Text Similarity

Overview

Text similarity measures how close two texts are in meaning or surface form. Lexical methods (Jaccard, cosine on TF-IDF) compare word overlap. Semantic methods (sentence embeddings) capture meaning even with different words. Choice depends on whether you need exact matching or meaning matching.

When to Use

Trigger conditions:

Finding similar or duplicate documents in a collection
Matching queries to FAQ answers or knowledge base entries
Detecting plagiarism or content reuse

When NOT to use:

For topic-level grouping (use topic modeling / LDA)
For entity extraction from text (use NER)

Algorithm

IRON LAW: Lexical Similarity ≠ Semantic Similarity
"The car is fast" and "The automobile is speedy" have LOW lexical
similarity (different words) but HIGH semantic similarity (same meaning).
"Bank of the river" and "Bank account" have HIGH lexical similarity
but LOW semantic similarity. Choose the method that matches your
definition of "similar."

Phase 1: Input Validation

Determine: similarity type needed (lexical or semantic), text preprocessing requirements, scale (pairwise vs all-pairs vs query-to-corpus). Gate: Texts preprocessed, method selected.

Phase 2: Core Algorithm

Lexical methods:

Jaccard: |A∩B| / |A∪B| on word sets
Cosine on TF-IDF vectors: cos(θ) = (A·B) / (|A|×|B|)

Semantic methods:

Sentence embeddings: encode texts with sentence-transformers (all-MiniLM-L6-v2)
Cosine similarity on embedding vectors
For large-scale: use FAISS or Annoy for approximate nearest neighbor search

Phase 3: Verification

Spot-check: highly similar pairs should be genuinely similar.
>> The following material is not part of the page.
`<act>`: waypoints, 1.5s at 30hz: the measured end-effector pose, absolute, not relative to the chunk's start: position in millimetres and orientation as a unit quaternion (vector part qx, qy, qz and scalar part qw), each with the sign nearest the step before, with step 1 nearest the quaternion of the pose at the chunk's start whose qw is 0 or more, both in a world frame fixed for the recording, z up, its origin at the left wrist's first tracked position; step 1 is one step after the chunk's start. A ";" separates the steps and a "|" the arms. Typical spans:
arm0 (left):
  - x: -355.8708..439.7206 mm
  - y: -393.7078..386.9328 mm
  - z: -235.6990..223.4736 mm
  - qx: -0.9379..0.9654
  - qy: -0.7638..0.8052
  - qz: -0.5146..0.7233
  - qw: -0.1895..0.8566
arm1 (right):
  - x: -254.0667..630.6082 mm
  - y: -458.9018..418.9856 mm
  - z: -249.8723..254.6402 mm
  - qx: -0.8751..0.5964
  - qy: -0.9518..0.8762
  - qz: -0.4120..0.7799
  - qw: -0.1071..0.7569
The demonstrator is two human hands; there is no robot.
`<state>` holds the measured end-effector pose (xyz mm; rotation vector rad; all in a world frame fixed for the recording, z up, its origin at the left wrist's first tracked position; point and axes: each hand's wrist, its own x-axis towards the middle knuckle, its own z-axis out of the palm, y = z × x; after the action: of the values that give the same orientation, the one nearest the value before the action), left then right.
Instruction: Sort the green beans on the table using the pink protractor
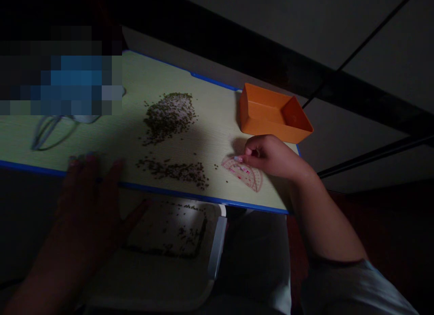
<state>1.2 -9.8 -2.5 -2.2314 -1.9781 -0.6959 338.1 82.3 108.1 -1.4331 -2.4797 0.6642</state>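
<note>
My right hand [271,156], fingers curled and thumb pressed in, is at the upper edge of a clear pinkish half-round protractor [252,178] near the table's right end. The protractor lies about flat, with pink marks on it. Dim and dark, my left hand [91,202] spreads its fingers at the front edge and holds nothing. Between the hands a strip of small dark and pale grains [174,170] runs along the edge. Behind it sits a larger heap of the same grains [171,114]. Their exact kind is too small to tell.
An orange open box [276,109] stands at the back right of the pale table [210,111] with blue edging. Below the front edge is a whitish tray [162,229] with scattered dark grains. A looped cord [45,129] lies at left, beside a blurred-out patch.
</note>
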 end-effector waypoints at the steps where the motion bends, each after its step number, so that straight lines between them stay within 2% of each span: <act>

Low-similarity pairs should be genuinely different. Check threshold calibration. Gate: Similarity scores align with human judgment on sample pairs.

Phase 4: Output

Return similarity scores or nearest neighbors.

Output Format

{
  "similarities": [{"text_a": "doc1", "text_b": "doc5", "score": 0.92, "method": "semantic_cosine"}],
  "metadata": {"method": "sentence-transformers", "model": "all-MiniLM-L6-v2", "pairs_computed": 500}
}

Examples

Sample I/O

Input: Text A: "How to reset my password", Text B: "I forgot my login credentials" Expected: Lexical (Jaccard) ≈ 0.07 (almost no word overlap). Semantic ≈ 0.82 (same intent).

Edge Cases

Input	Expected	Why
Identical texts	Score = 1.0	Exact match
Empty text	Undefined or 0	Handle gracefully
Different languages	Lexical=0, semantic depends on model	Multilingual models can match cross-language

Gotchas

Threshold is use-case specific: 0.8 similarity might mean "duplicate" for deduplication but "somewhat related" for recommendation. Calibrate threshold on labeled examples.
Text length effects: Cosine on TF-IDF is sensitive to document length. Very short texts have sparse vectors with unreliable similarity. Use embeddings for short texts.
Embedding model choice: Different models have different strengths. all-MiniLM-L6-v2 is fast but less accurate than larger models. Match model to performance needs.
Computational scaling: All-pairs similarity on N documents is O(N²). For large corpora, use approximate methods (locality-sensitive hashing, FAISS).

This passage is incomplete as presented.